Seizures are intermittent and highly variable, and show a natural tendency to decay after a long period of time [21]. Up to 80% of neonatal seizures may be missed using clinical observation alone; methods such as the amplitude-integrated EEG are unreliable and dissociation of electroclinical seizures increases after ASD usage [7,8,10,14,22]. It is not surprising that many seizures were treated before monitoring began or when no electrographic seizures were evident.

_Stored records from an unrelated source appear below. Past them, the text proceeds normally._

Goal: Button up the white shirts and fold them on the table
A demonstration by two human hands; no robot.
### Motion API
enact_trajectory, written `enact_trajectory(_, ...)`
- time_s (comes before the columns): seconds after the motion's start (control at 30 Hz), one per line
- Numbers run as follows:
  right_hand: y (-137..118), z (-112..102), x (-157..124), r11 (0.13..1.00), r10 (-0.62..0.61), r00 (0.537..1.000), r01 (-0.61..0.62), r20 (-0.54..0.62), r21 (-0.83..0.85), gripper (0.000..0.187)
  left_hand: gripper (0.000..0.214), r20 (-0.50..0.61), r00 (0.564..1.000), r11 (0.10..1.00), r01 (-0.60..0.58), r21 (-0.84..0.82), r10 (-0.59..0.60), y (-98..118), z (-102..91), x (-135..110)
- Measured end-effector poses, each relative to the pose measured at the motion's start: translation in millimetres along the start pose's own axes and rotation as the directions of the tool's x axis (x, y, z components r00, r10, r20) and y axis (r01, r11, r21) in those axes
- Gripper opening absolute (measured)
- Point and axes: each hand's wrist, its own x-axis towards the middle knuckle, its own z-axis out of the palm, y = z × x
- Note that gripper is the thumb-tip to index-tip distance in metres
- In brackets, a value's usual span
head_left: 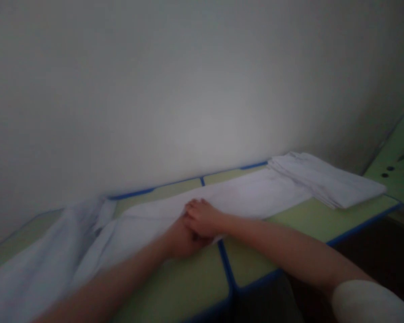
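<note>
A long white cloth [252,193] lies stretched across green mats with blue borders [188,287]. Both my hands meet at its near edge in the middle. My right hand [202,217] rests on top with fingers curled down onto the fabric. My left hand [180,240] lies under and beside it, fingers closed at the cloth's edge. The picture is blurred, so the exact grip is unclear. The cloth's left end [37,264] hangs crumpled toward me.
A stack of folded white cloths [326,179] sits at the right end of the mats. A plain pale wall [188,89] stands right behind. A green surface with dark spots [400,157] lies at the far right, dark floor below it.
</note>
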Motion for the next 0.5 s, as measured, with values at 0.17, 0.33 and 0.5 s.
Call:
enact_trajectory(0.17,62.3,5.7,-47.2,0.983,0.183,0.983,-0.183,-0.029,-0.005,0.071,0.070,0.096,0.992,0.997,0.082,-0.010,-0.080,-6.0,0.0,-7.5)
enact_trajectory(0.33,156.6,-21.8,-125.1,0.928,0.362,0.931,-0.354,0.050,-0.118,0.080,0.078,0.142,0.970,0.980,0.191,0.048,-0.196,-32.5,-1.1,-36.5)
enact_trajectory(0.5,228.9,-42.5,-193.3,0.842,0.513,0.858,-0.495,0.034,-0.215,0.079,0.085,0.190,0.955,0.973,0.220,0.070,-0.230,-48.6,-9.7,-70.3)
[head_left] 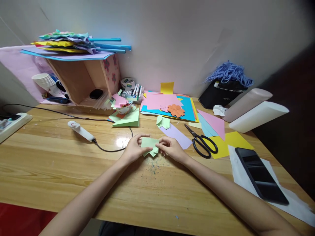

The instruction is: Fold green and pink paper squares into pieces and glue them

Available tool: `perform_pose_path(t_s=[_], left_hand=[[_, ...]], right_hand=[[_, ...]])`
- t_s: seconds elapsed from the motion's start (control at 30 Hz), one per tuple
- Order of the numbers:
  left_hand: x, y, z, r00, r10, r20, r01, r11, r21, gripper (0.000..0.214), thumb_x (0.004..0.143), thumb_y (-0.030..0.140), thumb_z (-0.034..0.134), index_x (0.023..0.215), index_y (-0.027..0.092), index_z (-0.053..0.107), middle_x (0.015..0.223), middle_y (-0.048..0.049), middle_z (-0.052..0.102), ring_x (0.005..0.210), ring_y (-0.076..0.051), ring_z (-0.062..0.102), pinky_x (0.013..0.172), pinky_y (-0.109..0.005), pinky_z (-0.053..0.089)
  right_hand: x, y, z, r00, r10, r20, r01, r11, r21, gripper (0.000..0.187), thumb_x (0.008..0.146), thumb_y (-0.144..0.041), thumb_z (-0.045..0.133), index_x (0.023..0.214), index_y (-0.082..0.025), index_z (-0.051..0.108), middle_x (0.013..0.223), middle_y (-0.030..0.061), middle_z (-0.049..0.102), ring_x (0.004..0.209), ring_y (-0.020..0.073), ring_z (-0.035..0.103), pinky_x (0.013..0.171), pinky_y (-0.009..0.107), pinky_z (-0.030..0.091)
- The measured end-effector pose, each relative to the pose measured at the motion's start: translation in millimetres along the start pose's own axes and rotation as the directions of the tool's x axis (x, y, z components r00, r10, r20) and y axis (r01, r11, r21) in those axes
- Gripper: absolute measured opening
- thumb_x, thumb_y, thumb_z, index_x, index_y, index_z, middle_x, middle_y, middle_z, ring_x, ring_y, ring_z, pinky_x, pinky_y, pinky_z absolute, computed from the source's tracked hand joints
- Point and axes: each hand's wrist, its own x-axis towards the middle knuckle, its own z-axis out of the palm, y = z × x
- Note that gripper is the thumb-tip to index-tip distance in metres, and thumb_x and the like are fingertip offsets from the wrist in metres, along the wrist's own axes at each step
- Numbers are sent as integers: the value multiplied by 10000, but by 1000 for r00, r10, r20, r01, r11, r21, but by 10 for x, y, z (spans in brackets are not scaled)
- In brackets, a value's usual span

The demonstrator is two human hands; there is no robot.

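Between my two hands, just above the desk, is a piece of folded light green paper (149,143) with pointed folds along its lower edge. My left hand (134,148) pinches its left side, thumb in front and fingers behind. On the right edge, my right hand (171,148) grips the paper between thumb and fingertips. A second folded green paper piece (163,122) lies just beyond my hands, touching a lilac paper strip (177,135). Black-handled scissors (202,141) rest to the right of my right hand.
A white corded tool (81,131) lies left, its cable curving toward my left hand. Behind are coloured sheets (159,102) with an orange paper flower (176,110), and a wooden box (81,78). A phone (261,175) lies right, near two cylinders (258,116). Small scraps dot the desk (147,193).
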Motion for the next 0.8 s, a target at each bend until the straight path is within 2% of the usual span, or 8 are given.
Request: perform_pose_path(t_s=[0.1,0.2,0.27,0.33,0.43,0.57,0.7,0.8], left_hand=[[48,-38,-6,996,12,-93,-18,998,-63,569,580,232,740,1078,93,503,899,-115,661,767,-176,638,655,-265,515],[96,-64,12,983,-22,-185,-4,990,-142,555,692,302,654,1160,116,421,935,-117,644,673,-158,633,597,-284,519],[119,-80,44,988,-3,-157,-28,981,-194,549,748,323,594,1211,139,364,975,-115,632,695,-161,634,632,-306,523],[133,-102,83,994,57,-97,-77,971,-225,530,772,321,567,1226,150,353,1082,-130,597,903,-189,613,781,-326,499],[135,-140,113,990,122,-72,-134,971,-196,554,798,346,529,1277,176,310,1257,-148,489,1123,-219,503,924,-367,421],[110,-151,60,961,230,-156,-223,973,64,597,826,351,478,1343,210,214,1381,-156,320,1255,-234,355,1022,-418,305],[40,-130,-4,919,389,-66,-318,829,461,586,739,248,574,1272,203,336,1397,-140,218,1334,-274,156,1070,-460,189],[-13,-128,-10,885,457,-88,-316,729,607,457,698,195,595,1127,188,439,1274,-136,312,1234,-280,323,997,-459,312]], right_hand=[[35,4,-17,998,-13,-61,18,997,76,271,793,-408,531,875,-155,581,647,17,615,478,95,517,411,204,412],[48,-9,-17,997,-12,-80,20,994,111,318,793,-417,529,978,-159,553,696,43,654,487,101,536,426,214,440],[48,-13,-4,998,-3,-60,12,989,145,351,777,-410,558,1028,-173,494,704,41,667,501,107,559,467,230,467],[52,-8,6,998,-9,-64,20,984,179,372,756,-399,591,1024,-193,434,699,25,668,530,117,586,515,249,489],[76,19,-7,987,-36,-158,69,976,209,329,753,-405,595,919,-217,382,674,-8,643,553,124,600,527,254,492],[112,34,-44,973,-97,-211,124,985,120,235,803,-388,536,832,-213,382,677,-9,615,594,127,605,562,264,494],[-22,-191,-11,960,-256,-109,244,963,-110,150,840,-343,475,867,-198,505,777,42,629,717,163,616,651,328,514],[-306,-520,49,876,-482,17,462,828,-318,165,843,-286,473,959,-260,588,841,57,646,780,185,605,715,373,503]])
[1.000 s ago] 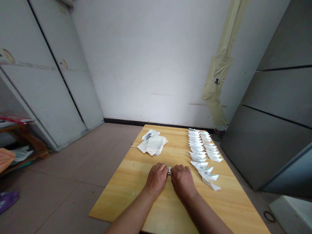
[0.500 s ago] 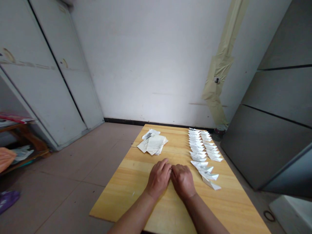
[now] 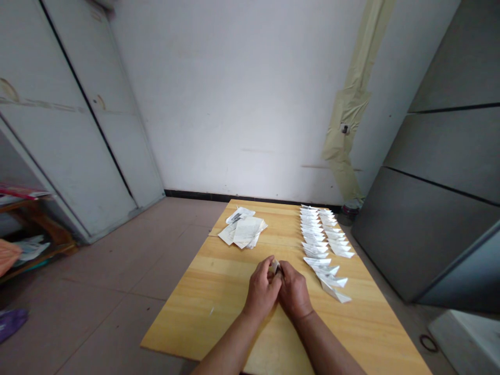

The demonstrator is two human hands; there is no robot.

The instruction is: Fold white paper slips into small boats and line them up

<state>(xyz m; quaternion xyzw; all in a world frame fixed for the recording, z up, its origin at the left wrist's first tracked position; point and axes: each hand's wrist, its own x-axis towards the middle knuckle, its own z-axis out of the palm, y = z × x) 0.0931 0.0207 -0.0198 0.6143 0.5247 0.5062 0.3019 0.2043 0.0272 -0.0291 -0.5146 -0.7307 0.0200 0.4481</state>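
Observation:
My left hand and my right hand are pressed together over the middle of a wooden table. Both pinch a small folded piece of printed paper that sticks up between the fingertips. To the right of my hands, two rows of several folded paper pieces run toward the far edge. A loose pile of flat printed paper sheets lies at the far left of the table.
A grey metal cabinet stands at the left, a dark grey cabinet at the right. A white wall with a taped pipe is behind the table. A wooden shelf with clutter sits at the far left.
My hands were flat on the table, pressing the paper down. Now they have drawn together and lifted slightly, and the folded paper shows pinched between the fingertips.

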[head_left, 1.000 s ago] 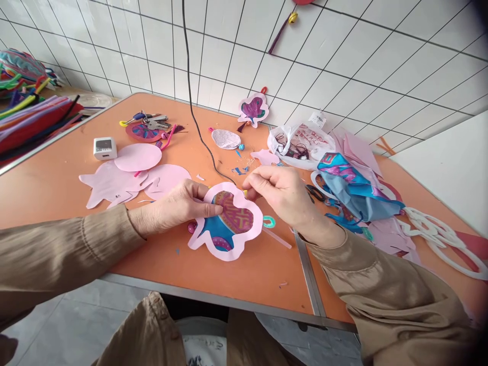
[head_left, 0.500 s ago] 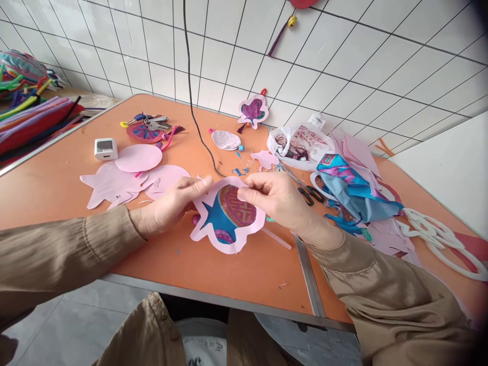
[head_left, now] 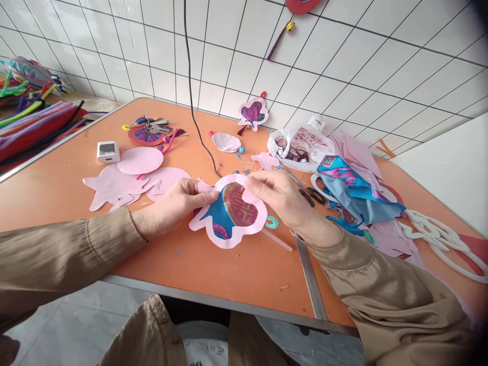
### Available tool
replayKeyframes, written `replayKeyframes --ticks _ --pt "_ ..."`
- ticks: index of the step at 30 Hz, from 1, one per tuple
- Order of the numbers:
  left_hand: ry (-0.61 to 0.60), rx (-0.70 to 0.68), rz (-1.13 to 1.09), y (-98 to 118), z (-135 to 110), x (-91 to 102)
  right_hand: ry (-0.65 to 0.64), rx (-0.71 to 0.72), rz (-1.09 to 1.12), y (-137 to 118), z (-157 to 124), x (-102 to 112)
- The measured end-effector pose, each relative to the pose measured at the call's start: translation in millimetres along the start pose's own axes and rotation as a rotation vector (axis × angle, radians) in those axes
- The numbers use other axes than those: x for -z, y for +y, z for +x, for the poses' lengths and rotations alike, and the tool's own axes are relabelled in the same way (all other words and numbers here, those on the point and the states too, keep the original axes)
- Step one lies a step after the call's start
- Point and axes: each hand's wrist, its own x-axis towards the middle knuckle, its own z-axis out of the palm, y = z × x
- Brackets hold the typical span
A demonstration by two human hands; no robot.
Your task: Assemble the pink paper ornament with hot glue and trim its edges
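A pink paper cut-out [head_left: 230, 216] with a blue and maroon patterned fabric centre is lifted a little above the orange table [head_left: 213, 269]. My left hand [head_left: 173, 206] pinches its left edge between thumb and fingers. At its top edge, my right hand [head_left: 278, 195] grips it with fingers closed. A small teal ring [head_left: 271, 222] and a pink strip [head_left: 277, 240] lie on the table just right of the cut-out.
Pink paper shapes [head_left: 129, 178], a white cube [head_left: 108, 151], keys [head_left: 150, 124], other decorated cut-outs [head_left: 252, 113], a plastic bag [head_left: 301, 147], blue patterned fabric [head_left: 351, 190], scissors [head_left: 310, 194] and white cut frames [head_left: 442, 239] litter the table. Pipe cleaners [head_left: 30, 122] lie far left. A black cable [head_left: 190, 96] hangs down the tiled wall.
The cut-out was raised off the table, then turned and shifted slightly. My right hand moved from beside its top right corner onto its top edge.
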Motion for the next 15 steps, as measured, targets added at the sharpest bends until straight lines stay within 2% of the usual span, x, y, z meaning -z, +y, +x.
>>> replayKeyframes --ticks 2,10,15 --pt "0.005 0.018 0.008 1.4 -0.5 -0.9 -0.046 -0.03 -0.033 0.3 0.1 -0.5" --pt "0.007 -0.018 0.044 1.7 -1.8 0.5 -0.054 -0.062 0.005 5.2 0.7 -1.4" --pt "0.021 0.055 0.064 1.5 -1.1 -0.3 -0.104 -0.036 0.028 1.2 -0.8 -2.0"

In maternity units like ours, which monitor neonates with seizures intensively, we still found suboptimal treatment of neonatal seizures. If electrographic seizures emerged during out-of-hours periods, there were no alarm systems to alert clinical teams to ongoing electrographic seizures [23], hence treatment was not always instigated promptly. We are aware that this is a heterogeneous group, and while the numbers (n = 19) in our study were sufficient for the general assessment of phenobarbitone effectiveness on neonatal seizures, it was insufficient for assessment of phenobarbitone effectiveness with respect to seizure aetiology, dosing strategies or therapeutic hypothermia. The presence of second- and third-line ASDs would have resulted in a possible underestimation of the MSB in longer-duration post-phenobarbitone time periods. This, however, would not change our conclusion on the short-term effect of phenobarbitone, as only 1 dose of phenobarbitone was given in the presence of a second-line ASD. In fact, an underestimation of MSB only enhances our findings relating to a short-term reduction in seizures and that seizure re-occurrence is earlier than can be accounted for by biological clearance.

Conclusion

Phenobarbitone immediately reduced the accumulation of seizures in a cohort of neonates with mixed aetiology. The effect was temporary and the reduction in seizure burden was not significant within 4 h of treatment. Doses of phenobarbitone at 20 mg/kg, rather than 10 mg/kg, were significantly more effective in reducing seizure burden. Phenobarbitone was also more effective if administered when the seizure burden was relatively low.

Disclosure Statement

None of the authors has any conflict of interest to disclose.